Thank you brother you got to do what you love in this world and you got to love what you do always remember God's number one then comes my family then comes me family first there's nothing no more important in this world in family


----------



## Nickneff (Jan 11, 2021)

Nickneff said:


> Thank you brother you got to do what you love in this world and you got to love what you do always remember God's number one then comes my family then comes me family first there's nothing no more important in this world in family


And true friends there's not many people in this world that can count true friends on one hand I can actually I can count on both hands that's extremely rare and this time and age


----------



## Nickneff (Jan 11, 2021)

SteelHead 216 said:


> Amen!!


Steelhead I like you brother you ever have any questions about bottles if I can answer them I damn sure will for you look me up sometime if you come down to Louisville Kentucky give you my number 502-457-1935 have a good with my man catch you later


----------



## Nickneff (Jan 11, 2021)

Nickneff said:


> Steelhead I like you brother you ever have any questions about bottles if I can answer them I damn sure will for you look me up sometime if you come down to Louisville Kentucky give you my number 502-457-1935 have a good with my man catch you later


We don't have any steelhead down here I don't believe I do know where a couple honey hole Farm ponds are


----------



## coreya (Jan 12, 2021)

looks like whats left of a Nash's prepared mustard jar also called a lucky joe bank, see pat des 112,688 from the mid 30's


----------



## Digswithstick (Jan 13, 2021)

Yep ,lucky joe mustard.

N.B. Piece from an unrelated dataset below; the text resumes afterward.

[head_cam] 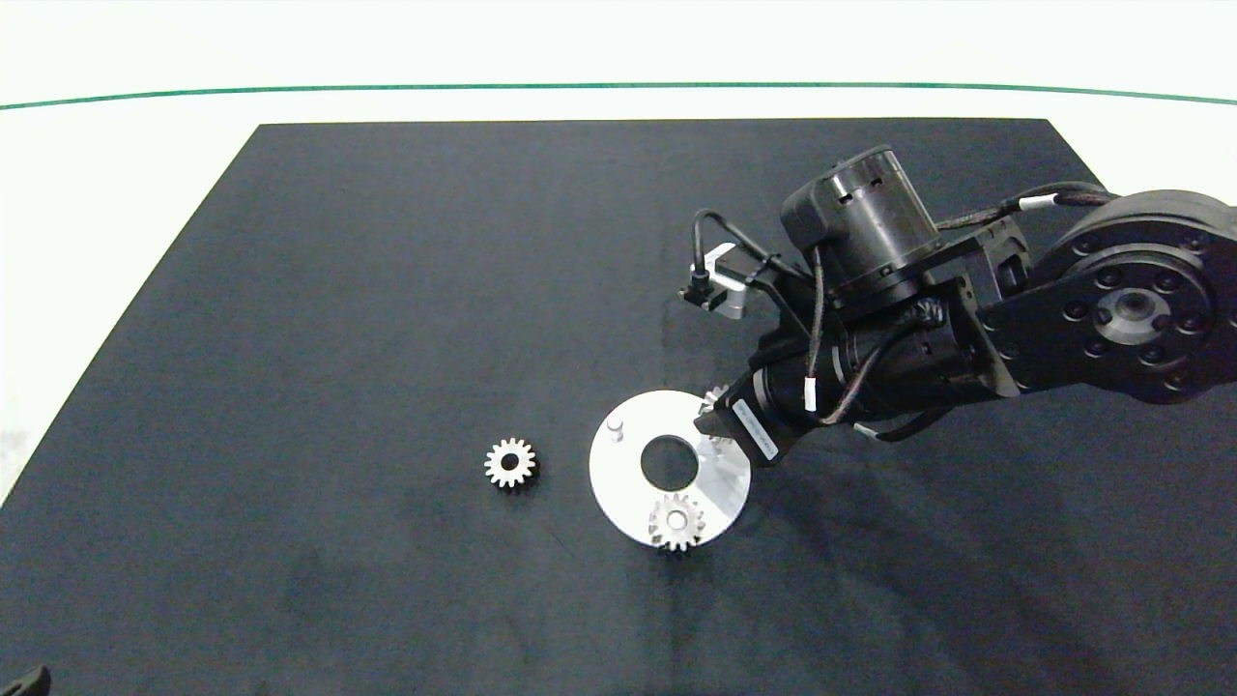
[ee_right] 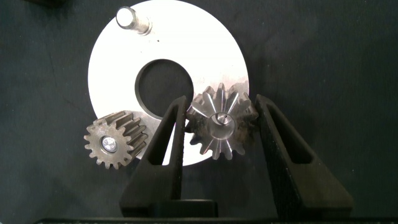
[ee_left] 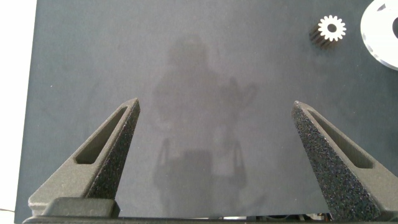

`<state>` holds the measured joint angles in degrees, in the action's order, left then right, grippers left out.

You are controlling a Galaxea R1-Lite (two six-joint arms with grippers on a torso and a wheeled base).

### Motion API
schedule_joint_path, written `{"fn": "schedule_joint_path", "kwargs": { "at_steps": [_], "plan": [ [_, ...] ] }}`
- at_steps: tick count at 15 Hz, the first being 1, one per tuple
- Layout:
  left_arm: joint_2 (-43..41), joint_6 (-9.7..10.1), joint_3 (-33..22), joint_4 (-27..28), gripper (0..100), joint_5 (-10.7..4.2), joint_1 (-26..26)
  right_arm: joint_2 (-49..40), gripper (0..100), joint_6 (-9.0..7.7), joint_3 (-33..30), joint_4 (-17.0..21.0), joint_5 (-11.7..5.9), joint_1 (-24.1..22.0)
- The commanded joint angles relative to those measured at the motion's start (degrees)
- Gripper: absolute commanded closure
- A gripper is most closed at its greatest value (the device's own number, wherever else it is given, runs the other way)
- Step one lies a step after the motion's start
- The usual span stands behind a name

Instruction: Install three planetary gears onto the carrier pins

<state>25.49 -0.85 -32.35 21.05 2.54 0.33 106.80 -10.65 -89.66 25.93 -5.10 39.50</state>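
The white disc [head_cam: 618, 474] [ee_right: 112, 68] lies on the black mat, right of centre. One carrier pin [head_cam: 617, 425] [ee_right: 127, 18] stands bare. A planetary gear [head_cam: 676, 522] [ee_right: 111, 144] sits on the pin at the disc's near edge. My right gripper [head_cam: 720, 425] [ee_right: 219, 101] reaches over the disc's right side, shut on a second planetary gear [ee_right: 221, 121] whose bore shows a pin's tip. The third gear [head_cam: 509, 463] [ee_left: 331, 28] lies flat on the mat, left of the disc. My left gripper [ee_left: 216, 104] hangs open over bare mat, far from both.
The black mat [head_cam: 387, 290] covers most of the white table, with open room on its left and far halves. The right arm's bulk [head_cam: 966, 319] hangs over the mat's right side. A dark part of the left arm [head_cam: 29, 681] shows at the bottom-left corner.
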Motion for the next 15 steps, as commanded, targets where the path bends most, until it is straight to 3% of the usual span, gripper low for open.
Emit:
{"fn": "schedule_joint_path", "kwargs": {
  "at_steps": [1, 8, 9, 10, 15],
  "plan": [
    [0.0, -0.03, -0.17, 0.13, 0, 0.01, 0.02, 0.25, 100, 0.02, 0.28, 0.26, -0.09, -0.03],
    [0.09, -0.03, -0.25, 0.13, 0, 0.01, 0.02, 0.25, 100, -0.51, 0.28, 0.26, -0.35, -0.03],
    [0.09, -0.03, -0.34, 0.13, 0, 0.01, 0.02, 0.34, 0, -0.95, 0.28, 0.17, -0.88, -0.03],
    [0.09, -0.03, -0.25, 0.13, 0, 0.01, 0.02, 0.51, 0, -1.12, 0.28, 0.17, -1.94, 0.05],
    [0.17, -0.03, -0.25, 0.13, 0, 0.36, -0.07, 0.34, 0, -0.86, 0.01, 0.17, -2.11, 0.14]
  ]
}}
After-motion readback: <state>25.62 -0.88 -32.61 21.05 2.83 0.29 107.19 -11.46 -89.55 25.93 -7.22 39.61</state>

Used as bank after empty. Lid had slot in it, unfortunately my doesn't have lid.


----------



## Digswithstick (Jan 13, 2021)

had to change reply,posted peanut butter instead of mustard ,then accidentally double posted.
I also like to catch steelhead


----------



## Nickneff (Jan 13, 2021)

SteelHead 216 said:


> Dont have any idea what it is


I was totally wrong about that I have never seen one of those I've never dug one of those but they're pretty doggone cool I like it


----------



## hemihampton (Jan 13, 2021)

I hate digging mustard, ketchup, condiment jars or bottles, But that's one I'd like to dig. LEON.


----------



## EvansBottles (Jan 20, 2021)

I believe it is a mustard jar. I the design of an African American's head. They are ABM screw top jars.


----------